Ясмин, прежде живая и веселая, закрылась и стала холодна, их брак был на грани распада. Но потом пришла радость — и страх — от второй беременности. Облегчение, когда сын родился здоровым. Медленное исцеление. За годы, проведенные с Максом, Ясмин сумела вернуть себя прежнюю: простые радости, простые мечты. А теперь? Новая, но знакомая трагедия. Сколько один человек способен вынести, думала она, прежде чем решит покончить со всем разом?
Глава 6
Лужайки в парке Виктория пожухли от многодневной жары. Лейла замедлила шаг, чувствуя, как сухие травинки царапают кожу на лодыжках. Солнце было уже высоко, и стайки детей бегали под старым фонтаном, вереща от удовольствия. Зря она пришла сюда утром в субботу, когда в парк стекаются семьи с детьми. Лейла с трудом осознавала, где она, — все ее внимание занимали липнущая к телу футболка и грязные волосы. Жалкое подобие того профессионала, что вышел из офиса в понедельник.
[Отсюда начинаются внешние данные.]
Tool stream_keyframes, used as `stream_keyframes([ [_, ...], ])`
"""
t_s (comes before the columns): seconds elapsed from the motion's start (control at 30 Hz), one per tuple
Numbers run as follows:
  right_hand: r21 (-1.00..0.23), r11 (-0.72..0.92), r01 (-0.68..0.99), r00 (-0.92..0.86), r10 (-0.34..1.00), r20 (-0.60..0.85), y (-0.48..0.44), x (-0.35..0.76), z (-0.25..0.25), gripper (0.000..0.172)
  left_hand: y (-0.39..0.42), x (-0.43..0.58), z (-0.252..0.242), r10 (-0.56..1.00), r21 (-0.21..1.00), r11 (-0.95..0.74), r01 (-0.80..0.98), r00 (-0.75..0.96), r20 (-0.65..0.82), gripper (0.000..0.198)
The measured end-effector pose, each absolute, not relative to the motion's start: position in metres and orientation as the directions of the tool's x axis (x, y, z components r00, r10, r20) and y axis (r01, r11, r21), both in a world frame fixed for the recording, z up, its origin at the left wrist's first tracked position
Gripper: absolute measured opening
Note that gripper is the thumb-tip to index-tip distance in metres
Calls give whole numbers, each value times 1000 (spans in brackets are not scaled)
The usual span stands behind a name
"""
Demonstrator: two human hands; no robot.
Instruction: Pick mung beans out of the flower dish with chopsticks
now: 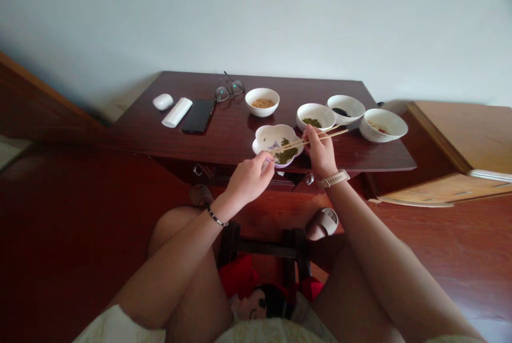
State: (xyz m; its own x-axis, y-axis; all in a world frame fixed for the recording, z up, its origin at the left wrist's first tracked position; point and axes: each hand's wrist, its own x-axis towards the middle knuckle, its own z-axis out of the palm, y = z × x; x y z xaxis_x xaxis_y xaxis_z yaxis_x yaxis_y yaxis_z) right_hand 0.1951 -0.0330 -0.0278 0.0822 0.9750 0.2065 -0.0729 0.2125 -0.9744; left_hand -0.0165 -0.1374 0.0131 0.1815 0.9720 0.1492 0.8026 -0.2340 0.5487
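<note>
On the table, a white flower-shaped dish (265, 138) holds small green beans (286, 155), which look like mung beans, mostly in its right and front part. My left hand (251, 176) is closed at the dish's front left rim, thumb and fingers around the edge. My right hand (320, 152) grips a pair of wooden chopsticks (294, 144), which lie slanted across the dish. Their tips reach close to my left fingers, and I cannot tell whether they touch. Just behind my right hand stands a white bowl (304, 112) of green beans.
Farther right are a bowl (357, 103) of black grains and a bowl (394, 128) with pale and red bits. A bowl (262, 112) of yellowish grains stands behind the dish. Glasses (230, 91), a black phone (199, 116), a white case (177, 112) and a white rounded object (162, 101) lie left.
</note>
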Motion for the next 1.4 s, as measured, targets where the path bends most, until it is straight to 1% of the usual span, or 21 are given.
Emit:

Лейла жалела, что не позволила Уиллу остаться в тот день. А лучше — на всю неделю. Пусть эта болезненная связь не приведет ни к чему хорошему, но, по крайней мере, присутствие мужа принесло бы значительное облегчение. Минувшей ночью она вздыхала и ворочалась до пяти утра, пока наконец не погрузилась в вязкое забытье, полное несуразных снов. Сегодня Лейла заставила себя выйти на пробежку, но не ожидала, что ей будет так сложно просто находиться на улице. Все звуки вокруг казались оглушающими: звонкая мелодия из колонок фургона с мороженым, резкий визг ребенка вдалеке. Ей хотелось приглушить все звуки вокруг, прикрутить громкость на минимум.
Лейла переместилась к розарию, в котором обычно было поспокойнее: родители старались не отпускать детей одних играть между колючих розовых кустов. Заняв скамейку, Лейла попыталась привести мысли в порядок: будто мотылек на свет, они упорно стремились к одному-единственному моменту. Лейла помнила, как оставила в то утро машину. В тот момент, когда она захлопнула дверцу «мини-купера», жизнь изменилась до неузнаваемости. Лейла сжалась от ощущения вины, потом похолодела от страха. А вдруг ее признают виновной? За этим последовал более трудный вопрос: «Разве я этого не заслуживаю?» Так или иначе, она оставила Макса в машине. Так или иначе, убила его. Не в состоянии усидеть с этой мыслью, Лейла вскочила, будто пытаясь стряхнуть ее с себя.
Она побрела в сторону Лористон-роуд мимо маленьких аккуратных магазинчиков с фермерскими товарами и стильных кафе со столиками в тени полосатых навесов. Она дошла до любимого заведения, небольшой чайной всего на шесть столиков. Остановившись у витрины, Лейла долго изучала свое отражение. Вывеска «Медный чайник» делила ее лицо пополам, и Лейла сместилась в сторону, проверяя, достаточно ли аккуратно выглядит, чтобы зайти. И тут замерла, привлеченная движением по ту сторону окна. Угловой столик, приставленный к скамейке с подушками, был занят парой: ее зять Эндрю сидел с какой-то женщиной. Такая же миниатюрная и мягкая, как Ясмин, она была гораздо светлее, с почти белыми волосами, чуть тоньше — и младше на несколько лет. Женщина в стильной лиловой блузке с серой юбкой положила руку на запястье Эндрю: медленное движение на грани чувственной ласки. Эндрю, явно взвинченный, отстранился. С грустной улыбкой собеседница снова поймала и сжала его руку.